Cause it may be obvious: lack of energy both mentally and physically (and by
extension, lack of motivation and positivity). This seems to be a systemic
problem of modern men (and women too, though at a base level women have more
inherent positivity & survival skills IMO).

Put it this way - if you are lost in a cave (maybe a bad relationship,
terrible job, difficult financial situation or combination thereof) and
starved of nutrients (lack of exercise, bad diet, including maybe addiction to
salt/carbs/sugar/caffine) you will have little energy to do what is required
to find your way out.

God forbid dark paths, bad judgment, and bad luck has taken you even deeper.
You may be approaching the point of no return - hopeless and without any
chance of survival.

In this situation, it could be easier to simply curl up into fetal position
and die.

I think unfortunately - when starved and depleted like this - that this is the
option many will take.

Is it the fault of this starving, depleted individual that they should choose
to die ? (is basically what you are pondering)
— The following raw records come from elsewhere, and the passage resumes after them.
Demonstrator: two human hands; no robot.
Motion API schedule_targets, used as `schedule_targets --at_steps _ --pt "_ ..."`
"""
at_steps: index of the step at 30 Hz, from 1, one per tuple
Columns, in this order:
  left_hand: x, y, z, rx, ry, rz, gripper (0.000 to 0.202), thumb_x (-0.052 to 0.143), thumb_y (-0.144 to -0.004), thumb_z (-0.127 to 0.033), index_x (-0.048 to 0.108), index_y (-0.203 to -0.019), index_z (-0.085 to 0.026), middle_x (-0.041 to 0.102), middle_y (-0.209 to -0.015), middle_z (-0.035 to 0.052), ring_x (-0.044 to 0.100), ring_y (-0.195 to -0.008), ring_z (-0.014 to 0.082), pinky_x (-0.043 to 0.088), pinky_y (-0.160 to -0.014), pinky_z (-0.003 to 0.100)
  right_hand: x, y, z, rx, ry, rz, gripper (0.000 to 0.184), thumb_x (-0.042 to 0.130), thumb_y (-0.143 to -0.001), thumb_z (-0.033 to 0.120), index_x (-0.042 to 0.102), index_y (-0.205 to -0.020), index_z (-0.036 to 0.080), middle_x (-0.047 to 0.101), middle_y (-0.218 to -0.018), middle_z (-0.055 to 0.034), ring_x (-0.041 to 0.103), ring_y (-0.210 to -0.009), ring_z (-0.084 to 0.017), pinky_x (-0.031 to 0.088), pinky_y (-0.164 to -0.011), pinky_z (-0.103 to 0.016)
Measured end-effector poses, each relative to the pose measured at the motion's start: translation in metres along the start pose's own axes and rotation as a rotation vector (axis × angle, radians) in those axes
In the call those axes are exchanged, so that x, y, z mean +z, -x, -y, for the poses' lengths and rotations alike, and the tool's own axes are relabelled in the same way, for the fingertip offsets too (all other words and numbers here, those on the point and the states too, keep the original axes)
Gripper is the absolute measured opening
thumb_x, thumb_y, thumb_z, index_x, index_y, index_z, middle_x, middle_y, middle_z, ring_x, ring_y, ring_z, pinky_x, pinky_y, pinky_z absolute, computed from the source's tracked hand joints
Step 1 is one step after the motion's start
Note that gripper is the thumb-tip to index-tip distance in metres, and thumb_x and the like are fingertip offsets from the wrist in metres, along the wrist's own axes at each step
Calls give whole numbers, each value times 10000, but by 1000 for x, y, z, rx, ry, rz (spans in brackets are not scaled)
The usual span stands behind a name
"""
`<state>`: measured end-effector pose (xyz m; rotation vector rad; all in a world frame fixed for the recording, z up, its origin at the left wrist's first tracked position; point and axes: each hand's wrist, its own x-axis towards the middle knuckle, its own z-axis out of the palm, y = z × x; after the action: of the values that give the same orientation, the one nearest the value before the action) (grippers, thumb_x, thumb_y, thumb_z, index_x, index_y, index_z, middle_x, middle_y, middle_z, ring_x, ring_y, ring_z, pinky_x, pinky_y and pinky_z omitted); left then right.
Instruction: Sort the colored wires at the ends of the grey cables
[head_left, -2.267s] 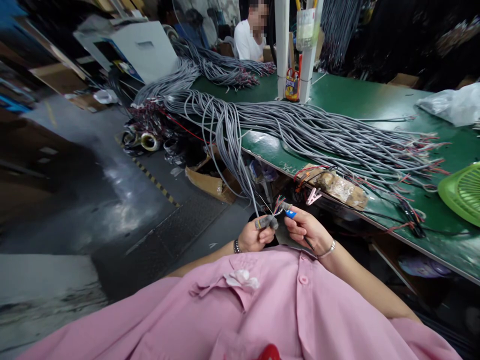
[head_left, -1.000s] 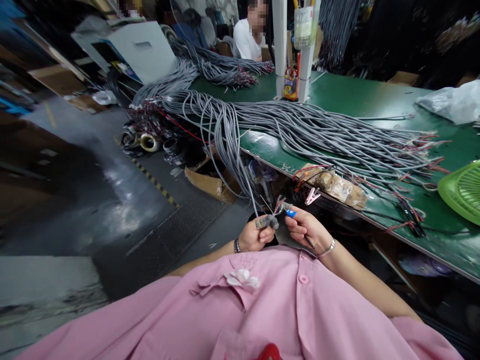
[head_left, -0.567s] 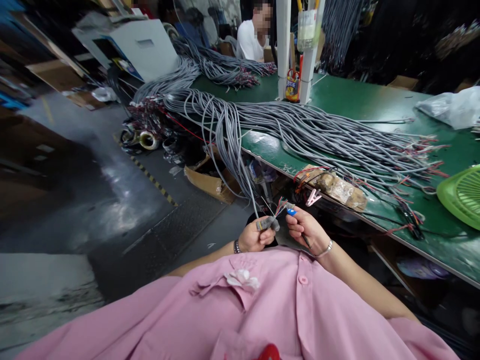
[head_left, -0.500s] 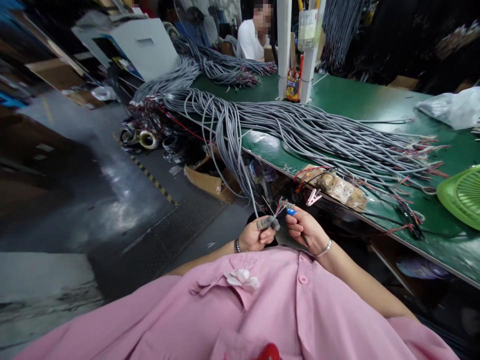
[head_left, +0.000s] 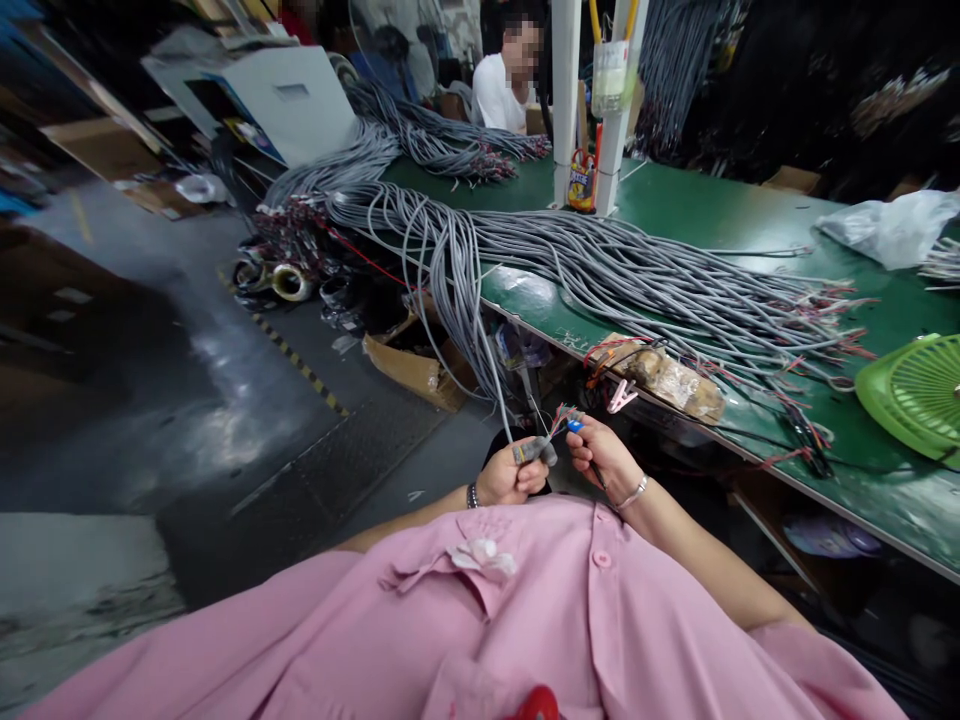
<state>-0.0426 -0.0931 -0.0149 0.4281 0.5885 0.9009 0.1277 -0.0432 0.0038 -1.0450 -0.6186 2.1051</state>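
My left hand [head_left: 510, 478] is closed around the end of a grey cable [head_left: 495, 385], with grey coverings on its thumb and forefinger. Thin coloured wires [head_left: 557, 420], red and green among them, fan out from the cable end towards the right. Just beside it, my right hand [head_left: 611, 462] is closed on a slim tool with a blue part [head_left: 575, 426] and a dark end that shows below the fingers. Its fingertips, also covered in grey, are at the tips of the wires. The tool's exact kind cannot be made out.
A long bundle of grey cables [head_left: 585, 250] lies across the green table [head_left: 694, 200] and hangs over its edge. A taped wooden block [head_left: 679, 385], a pink clip [head_left: 622, 397] and a green fan [head_left: 919, 395] are at the right. Behind the posts sits a person [head_left: 499, 95].
My right hand has come slightly closer to my left, and the wire tips now bunch at its fingers. The whole view has shifted a little. Both hands keep their hold.
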Motion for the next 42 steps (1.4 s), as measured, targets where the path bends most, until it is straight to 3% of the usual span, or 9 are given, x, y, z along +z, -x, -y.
schedule_targets --at_steps 5,8,12,14,17,21,26,34,42 --pt "4 4 1 18 -29 9 216 545 -874 -261 662 -795 -98 278 -384 -80 199 -315 47 153 -396 204 -10 -9 -6 -79 192 -61 319 554 -784 223 550 -1101 194 442 -525 101 258 -330 -42 217 -318 -162" --pt "13 16 -8 91 -96 86 247 561 -874 -289 656 -755 -95 294 -366 -69 241 -313 55 179 -401 208 -34 -12 -4 -135 319 -275 361 584 -795 273 544 -1142 181 426 -495 104 277 -321 -51 206 -320 -177" --pt "18 29 -22 227 -62 98 231 547 -874 -258 659 -753 -96 237 -373 -81 211 -322 47 205 -423 208 -60 -2 -4 -141 354 -332 392 548 -839 310 504 -1197 159 379 -455 125 251 -303 -56 179 -314 -180" --pt "16 30 -25 216 -26 71 183 540 -856 -202 666 -771 -100 213 -386 -87 190 -326 46 210 -431 210 -55 8 -3 -118 382 -229 413 590 -825 332 521 -1194 158 463 -490 102 295 -304 -55 205 -317 -182" --pt "13 26 -25 162 5 59 189 518 -858 -178 668 -768 -104 210 -391 -82 197 -332 55 209 -434 216 -30 25 8 -86 297 108 461 607 -845 363 487 -1258 194 535 -563 89 272 -311 -36 222 -326 -171" --pt "11 22 -23 116 35 57 189 526 -859 -190 666 -767 -102 221 -386 -80 199 -329 54 196 -433 215 6 40 29 -17 104 302 221 629 -852 331 522 -989 195 528 -577 86 180 -330 -16 196 -311 -147" --pt "7 20 -25 58 58 55 199 520 -860 -192 657 -746 -103 209 -377 -76 204 -321 55 193 -435 220 23 36 35 52 31 335 172 622 -849 268 465 -825 199 534 -587 76 151 -336 -4 190 -305 -123" --pt "4 15 -24 -19 72 35 272 501 -907 -241 647 -723 -103 203 -381 -75 215 -320 55 200 -435 223 24 23 35 75 16 392 137 577 -865 237 524 -981 189 485 -551 95 132 -341 -10 174 -311 -111" --pt "3 14 -23 -23 94 43 243 510 -881 -204 659 -715 -109 192 -386 -75 199 -329 57 205 -439 219 20 11 26 39 -4 293 162 579 -859 237 521 -1007 207 435 -546 111 172 -335 -18 194 -320 -124"
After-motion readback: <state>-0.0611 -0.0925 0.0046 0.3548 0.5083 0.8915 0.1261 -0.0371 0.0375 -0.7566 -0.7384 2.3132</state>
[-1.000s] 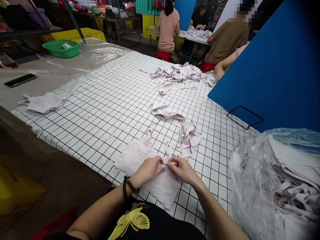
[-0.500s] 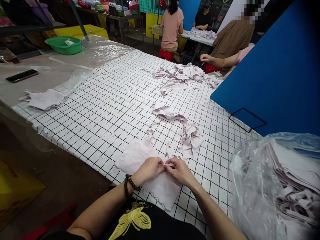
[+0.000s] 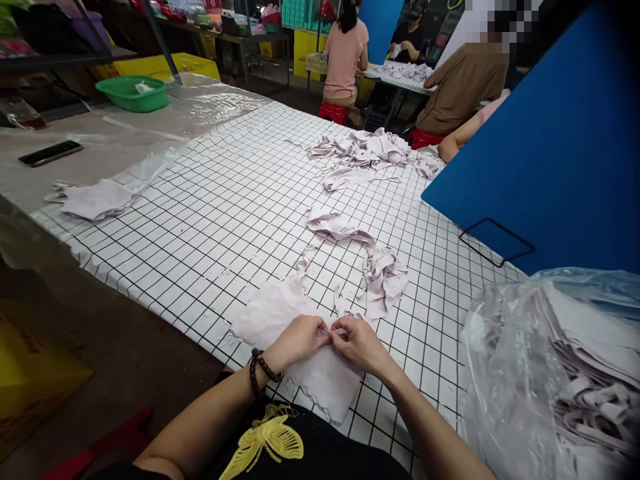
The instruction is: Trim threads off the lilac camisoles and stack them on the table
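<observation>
Where grips [image 3: 300,340] [image 3: 363,343] meet, both pinch cloth [image 3: 327,383].

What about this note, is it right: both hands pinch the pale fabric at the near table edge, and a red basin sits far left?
Not quite: the basin is green, not red, as the head view shows. The left hand and right hand do pinch the pale fabric at the near edge of the table, basin far left.
</observation>
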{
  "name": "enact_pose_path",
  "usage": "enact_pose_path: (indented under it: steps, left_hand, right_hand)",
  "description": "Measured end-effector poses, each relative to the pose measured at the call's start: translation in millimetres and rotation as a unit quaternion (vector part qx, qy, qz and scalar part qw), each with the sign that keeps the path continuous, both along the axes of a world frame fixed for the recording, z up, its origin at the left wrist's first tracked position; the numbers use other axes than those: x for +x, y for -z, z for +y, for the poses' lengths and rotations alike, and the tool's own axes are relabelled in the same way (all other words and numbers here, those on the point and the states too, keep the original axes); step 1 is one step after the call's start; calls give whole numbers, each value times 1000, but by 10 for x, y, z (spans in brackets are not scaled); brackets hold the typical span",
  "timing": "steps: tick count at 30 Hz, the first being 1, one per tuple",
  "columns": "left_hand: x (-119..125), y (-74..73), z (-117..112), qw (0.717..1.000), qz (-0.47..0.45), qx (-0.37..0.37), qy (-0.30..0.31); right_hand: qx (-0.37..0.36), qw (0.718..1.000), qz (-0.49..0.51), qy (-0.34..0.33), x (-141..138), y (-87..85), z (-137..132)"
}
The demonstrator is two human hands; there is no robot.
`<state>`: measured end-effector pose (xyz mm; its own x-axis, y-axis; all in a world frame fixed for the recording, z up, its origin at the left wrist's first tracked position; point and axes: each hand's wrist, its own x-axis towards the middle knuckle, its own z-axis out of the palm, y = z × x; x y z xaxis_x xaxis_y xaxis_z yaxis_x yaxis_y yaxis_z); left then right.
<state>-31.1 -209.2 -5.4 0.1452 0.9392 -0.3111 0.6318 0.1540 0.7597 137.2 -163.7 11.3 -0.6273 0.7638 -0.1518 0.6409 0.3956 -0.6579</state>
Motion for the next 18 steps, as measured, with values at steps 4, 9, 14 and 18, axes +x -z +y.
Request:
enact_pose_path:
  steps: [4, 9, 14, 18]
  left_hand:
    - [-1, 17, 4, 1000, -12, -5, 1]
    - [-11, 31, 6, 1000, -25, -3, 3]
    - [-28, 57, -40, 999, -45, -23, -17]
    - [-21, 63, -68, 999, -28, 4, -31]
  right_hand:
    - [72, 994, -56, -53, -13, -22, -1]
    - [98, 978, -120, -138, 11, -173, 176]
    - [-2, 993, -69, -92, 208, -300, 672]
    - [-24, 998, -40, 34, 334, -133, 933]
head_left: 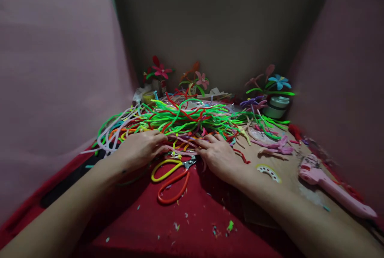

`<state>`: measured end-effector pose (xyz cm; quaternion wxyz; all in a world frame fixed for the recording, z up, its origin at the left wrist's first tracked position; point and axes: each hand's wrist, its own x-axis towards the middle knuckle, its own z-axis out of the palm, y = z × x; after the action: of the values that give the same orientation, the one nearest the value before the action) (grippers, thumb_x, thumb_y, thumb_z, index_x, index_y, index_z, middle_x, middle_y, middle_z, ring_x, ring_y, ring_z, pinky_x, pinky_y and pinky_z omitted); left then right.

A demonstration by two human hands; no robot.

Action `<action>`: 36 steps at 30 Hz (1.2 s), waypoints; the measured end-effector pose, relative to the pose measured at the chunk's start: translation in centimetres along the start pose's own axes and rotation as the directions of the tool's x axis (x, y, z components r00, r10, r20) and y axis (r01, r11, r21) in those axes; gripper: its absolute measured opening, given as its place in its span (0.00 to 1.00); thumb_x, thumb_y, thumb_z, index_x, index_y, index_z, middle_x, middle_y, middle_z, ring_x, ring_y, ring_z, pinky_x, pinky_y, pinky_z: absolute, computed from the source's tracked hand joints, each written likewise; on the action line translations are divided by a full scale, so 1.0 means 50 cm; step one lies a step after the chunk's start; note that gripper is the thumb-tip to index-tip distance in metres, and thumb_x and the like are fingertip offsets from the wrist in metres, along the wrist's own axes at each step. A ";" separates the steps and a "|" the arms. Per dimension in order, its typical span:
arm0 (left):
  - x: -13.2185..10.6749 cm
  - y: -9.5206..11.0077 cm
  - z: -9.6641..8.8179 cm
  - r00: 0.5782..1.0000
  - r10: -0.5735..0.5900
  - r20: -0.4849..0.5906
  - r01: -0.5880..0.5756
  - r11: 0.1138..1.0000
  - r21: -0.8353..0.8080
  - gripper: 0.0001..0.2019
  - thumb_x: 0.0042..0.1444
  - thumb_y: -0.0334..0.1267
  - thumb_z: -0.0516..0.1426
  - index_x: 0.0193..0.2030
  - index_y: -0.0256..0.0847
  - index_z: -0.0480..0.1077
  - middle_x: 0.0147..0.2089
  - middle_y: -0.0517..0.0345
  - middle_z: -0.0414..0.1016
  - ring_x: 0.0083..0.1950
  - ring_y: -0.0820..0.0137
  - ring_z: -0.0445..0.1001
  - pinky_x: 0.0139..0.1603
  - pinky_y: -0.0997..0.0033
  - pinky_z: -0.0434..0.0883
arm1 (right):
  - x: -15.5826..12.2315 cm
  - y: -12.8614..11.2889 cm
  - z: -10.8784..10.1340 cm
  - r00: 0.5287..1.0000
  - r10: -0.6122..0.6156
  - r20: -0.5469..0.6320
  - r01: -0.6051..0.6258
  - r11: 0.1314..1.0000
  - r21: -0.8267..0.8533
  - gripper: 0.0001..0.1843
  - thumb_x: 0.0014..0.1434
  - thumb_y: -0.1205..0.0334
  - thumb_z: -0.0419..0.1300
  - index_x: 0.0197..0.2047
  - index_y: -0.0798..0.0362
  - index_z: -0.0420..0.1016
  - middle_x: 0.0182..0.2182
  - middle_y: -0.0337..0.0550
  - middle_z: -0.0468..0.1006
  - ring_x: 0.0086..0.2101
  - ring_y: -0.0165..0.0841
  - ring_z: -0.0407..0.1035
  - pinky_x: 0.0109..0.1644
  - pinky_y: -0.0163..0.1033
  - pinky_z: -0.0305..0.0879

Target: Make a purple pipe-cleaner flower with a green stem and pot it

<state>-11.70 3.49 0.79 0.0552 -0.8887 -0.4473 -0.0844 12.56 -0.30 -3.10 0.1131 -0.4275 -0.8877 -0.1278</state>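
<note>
A tangled heap of fuzzy pipe cleaners point(180, 118), mostly green with red, orange and lilac among them, lies in front of me. At its near edge my left hand point(141, 148) has its fingers closed on pink pipe cleaners point(181, 150). These stretch across to my right hand point(217, 156), whose fingers are bent over their other end. Parts of both fingertips are hidden in the heap. Between and just below the hands lie scissors point(189, 163) with one yellow and one red handle loop, their blades partly covered by the right hand.
Pipe-cleaner flowers point(162, 71) stand along the back, near a pale lidded jar point(276, 107). On the cardboard point(252, 158) at right rest a pink glue gun point(333, 190) and a white curved piece point(268, 173). Small clippings point(230, 226) dot the red cloth point(135, 218).
</note>
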 end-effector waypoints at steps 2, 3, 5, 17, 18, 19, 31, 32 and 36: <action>0.005 0.003 -0.022 0.999 0.047 -0.008 -0.047 0.999 0.017 0.14 0.59 0.46 0.49 0.44 0.46 0.72 0.37 0.54 0.73 0.37 0.65 0.72 0.33 0.69 0.64 | -0.002 -0.004 0.002 1.000 0.016 0.014 -0.015 0.999 -0.031 0.13 0.63 0.65 0.50 0.47 0.53 0.74 0.50 0.47 0.72 0.45 0.40 0.63 0.46 0.47 0.57; 0.012 0.008 -0.032 0.998 0.065 -0.025 -0.065 0.998 0.019 0.15 0.60 0.45 0.48 0.44 0.44 0.72 0.38 0.54 0.73 0.37 0.65 0.72 0.35 0.68 0.65 | -0.003 -0.007 0.003 1.000 0.021 0.015 -0.020 0.999 -0.047 0.13 0.62 0.66 0.50 0.47 0.55 0.73 0.50 0.49 0.73 0.45 0.40 0.63 0.45 0.47 0.57; 0.038 0.026 -0.046 0.992 0.084 -0.099 -0.084 0.996 0.003 0.15 0.60 0.45 0.48 0.43 0.42 0.71 0.39 0.53 0.72 0.37 0.66 0.71 0.38 0.68 0.66 | -0.005 -0.012 0.006 1.000 0.020 0.012 -0.019 0.997 -0.074 0.13 0.62 0.67 0.50 0.46 0.57 0.73 0.48 0.51 0.73 0.43 0.41 0.64 0.44 0.47 0.58; 0.276 0.051 0.023 0.975 -0.117 -0.191 0.133 0.988 0.076 0.36 0.49 0.47 0.58 0.62 0.31 0.53 0.54 0.35 0.65 0.55 0.49 0.63 0.51 0.54 0.62 | -0.019 -0.014 0.020 0.997 -0.001 -0.077 -0.007 0.994 -0.111 0.17 0.62 0.69 0.49 0.52 0.63 0.66 0.47 0.59 0.72 0.47 0.43 0.64 0.44 0.49 0.59; 0.281 0.047 0.025 0.978 -0.143 -0.150 0.150 0.988 0.037 0.38 0.48 0.48 0.59 0.62 0.31 0.52 0.54 0.36 0.66 0.55 0.50 0.64 0.50 0.55 0.63 | -0.019 -0.013 0.020 0.997 0.004 -0.078 -0.012 0.995 -0.101 0.17 0.62 0.69 0.49 0.52 0.63 0.66 0.47 0.59 0.72 0.47 0.43 0.64 0.44 0.49 0.59; 0.282 0.044 0.026 0.982 -0.157 -0.106 0.158 0.987 -0.004 0.37 0.48 0.49 0.58 0.62 0.32 0.53 0.53 0.38 0.67 0.54 0.52 0.66 0.49 0.58 0.64 | -0.019 -0.013 0.019 0.997 0.011 -0.076 -0.018 0.996 -0.090 0.17 0.62 0.69 0.49 0.52 0.63 0.66 0.47 0.59 0.72 0.47 0.43 0.64 0.44 0.49 0.60; 0.209 0.047 0.040 0.962 0.140 -0.233 -0.175 0.975 -0.137 0.09 0.51 0.37 0.54 0.39 0.38 0.69 0.42 0.52 0.65 0.44 0.64 0.66 0.45 0.66 0.65 | -0.021 -0.012 0.027 0.994 0.023 -0.108 -0.030 0.998 -0.064 0.13 0.61 0.68 0.50 0.48 0.59 0.69 0.42 0.54 0.73 0.43 0.41 0.64 0.45 0.48 0.60; 0.200 0.048 0.044 0.950 0.174 -0.259 -0.210 0.971 -0.117 0.08 0.52 0.35 0.54 0.38 0.38 0.68 0.42 0.51 0.65 0.44 0.65 0.66 0.45 0.66 0.65 | -0.021 -0.013 0.026 0.992 0.019 -0.121 -0.027 0.998 -0.063 0.13 0.61 0.68 0.50 0.48 0.59 0.69 0.42 0.53 0.73 0.43 0.41 0.64 0.45 0.49 0.60; 0.167 0.064 0.062 0.919 0.245 -0.310 -0.244 0.969 0.041 0.04 0.55 0.29 0.49 0.34 0.38 0.65 0.35 0.52 0.68 0.39 0.64 0.65 0.42 0.65 0.64 | -0.023 -0.018 0.020 0.983 -0.016 -0.181 0.010 0.999 -0.035 0.13 0.60 0.68 0.50 0.46 0.60 0.70 0.40 0.53 0.74 0.43 0.42 0.63 0.45 0.48 0.61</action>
<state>-3.92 8.66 -0.65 0.1359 -0.9128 -0.3184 -0.2165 12.46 -1.39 -4.51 0.1856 -0.4102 -0.8742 -0.1819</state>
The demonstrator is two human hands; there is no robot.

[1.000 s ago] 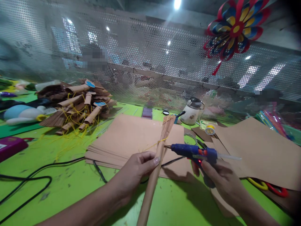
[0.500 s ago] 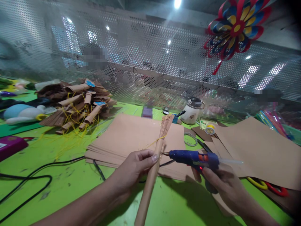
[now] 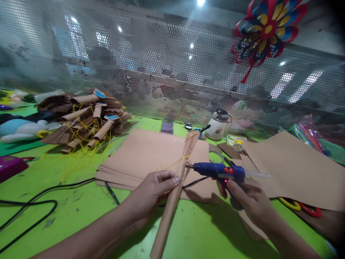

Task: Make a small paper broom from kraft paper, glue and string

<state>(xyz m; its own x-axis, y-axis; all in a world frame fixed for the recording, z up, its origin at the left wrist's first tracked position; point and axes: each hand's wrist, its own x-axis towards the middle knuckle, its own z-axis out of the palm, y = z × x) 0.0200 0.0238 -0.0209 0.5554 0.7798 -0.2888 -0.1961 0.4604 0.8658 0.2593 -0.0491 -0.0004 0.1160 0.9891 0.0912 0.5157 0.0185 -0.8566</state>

Some, perhaps many, people are past the point of no return - mentally, that is
(most physical conditions easier to solve than mental). Choosing maybe not
fetal position and death - but whatever substance or quick fixes they can use
to ease the pain while they attempt to coast through the rest of whatever
remains of their life with minimal effort or 'comfort' as you describe. This
hopeless, self-defeating attitude a defense of their decision to go fetal and
maybe protect that little area of the dark cave they choose to live and die
now.

If we had to reach a conclusion or solution from this, maybe it too is
obvious: eat healthy again, exercise; keep your body sustained and mind stable
- for then it will be easier to climb out.

Alternatively - you might just get lucky, and someone may find and help you
out of that dark place. Hopefully by allowing you to build the strength you
need to get up and walk out on your own two feet. But we shouldn't necessarily
reserve judgment on those who can't even get up. Who knows how long they've
been down there, how many missteps were taken that got them to that point.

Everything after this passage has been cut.